那笛声很奇怪。
不是寻常的曲调,没有旋律,没有节奏。
像是一缕风穿过空谷,像是一滴水落入深潭。
它很轻,轻到几乎听不见;很远,远到像是从另一个世界传来的。
但它有一种奇异的力量。
那声音钻进人的耳朵里,不是往脑子里走,而是往心里走。
往骨头里走,往血脉里走。
殿中忽然安静了。
不是被吓住的安静,而是一种奇怪的、不由自主的安静。
像是有只无形的手,捂住了所有人的嘴。
白虎的耳朵竖了起来,而他的怒意几乎是在一瞬间被平息了。
如此神奇的一幕,令所有人都震惊不已。
紧接着,白虎的尾巴停止了甩动。
它的喉咙里的咕噜声也停了。
它抬起头,血红的眼睛盯着君清宴,瞳孔微微放大。
笛声没有停。
它开始有了起伏,像某种古老的、刻在骨子里的节律。
君清宴的手指在笛孔上跳动,快得看不清。
他的眼睛微微垂着,睫毛轻轻颤动。
优雅而矜贵,他此刻在大殿中绝大多数的人眼中,竟是耀眼非常。
白虎站了起来。
它抬起头,张开嘴,出一声咆哮。
那声咆哮不是愤怒,不是恐惧,而是一种——共鸣。
它的声音与笛声交织在一起,高亢而悲凉。
没有人知道,虎啸之声,究竟在说着什么。
但那声音穿透了殿顶,穿透了云霄,直上九天。
然后,笛声戛然而止。
君清宴放下了笛子。
殿中一片死寂。
白虎站在那里,巨大的身躯在烛火下投下浓重的阴影。
它没有动,没有咆哮,没有扑咬。
它只是看着君清宴,血红的眼睛里映着他的影子。
君清宴看着它,忽然笑了。
他伸出手,穿过铁栏的缝隙,掌心朝上,五指微微张开。
白虎低下头,鼻翼翕动,闻了闻那只手。
而后,然后,它伸出舌头,轻轻舔了一下他的掌心。
殿中死一般的寂静。
赫连阙的脸色青白交加,可此刻,他却一个字都说不出来。
他见过驯兽。

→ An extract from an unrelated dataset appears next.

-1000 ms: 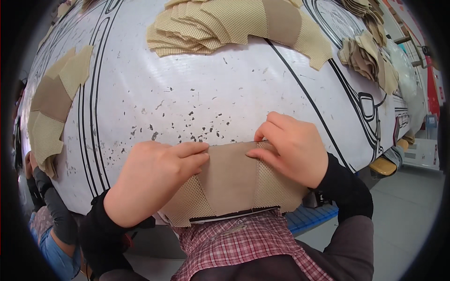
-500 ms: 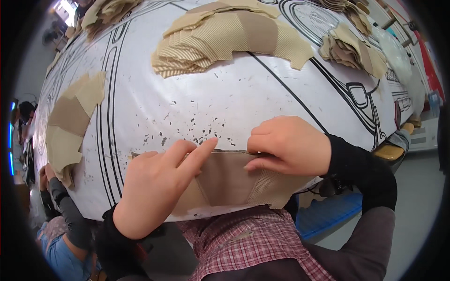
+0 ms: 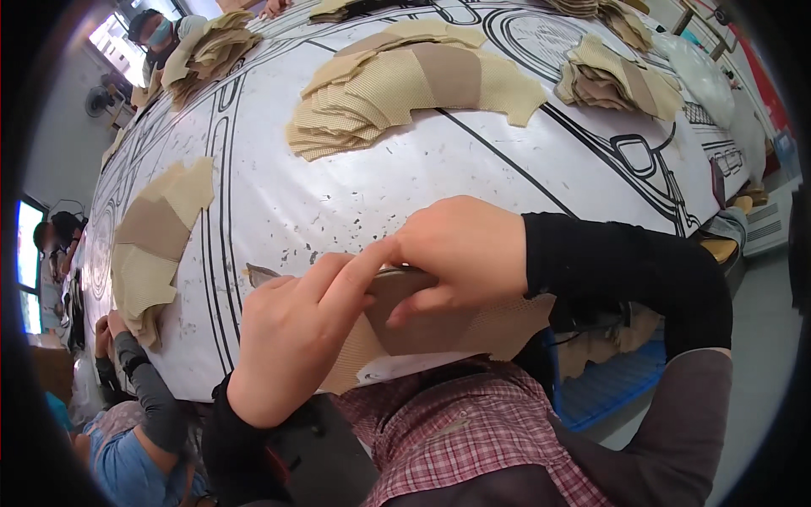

见过用鞭子的,用刀的,用毒的,用饥饿和暴力的。
但他从来没有见过——用笛子。
更没见过,猛虎舔舐人类的手。
君清宴转身,就在笼中,他朝御座上的帝王行了一礼:“父皇,这兽,儿臣驯好了。”
永乐帝顿时抚掌大笑:“好,好,好!”
接连三个好字,昭示了永乐帝此刻的心情。
他一言落下。
君清宴才又看向赫连阙,笑道:“还请世子为本王开门。”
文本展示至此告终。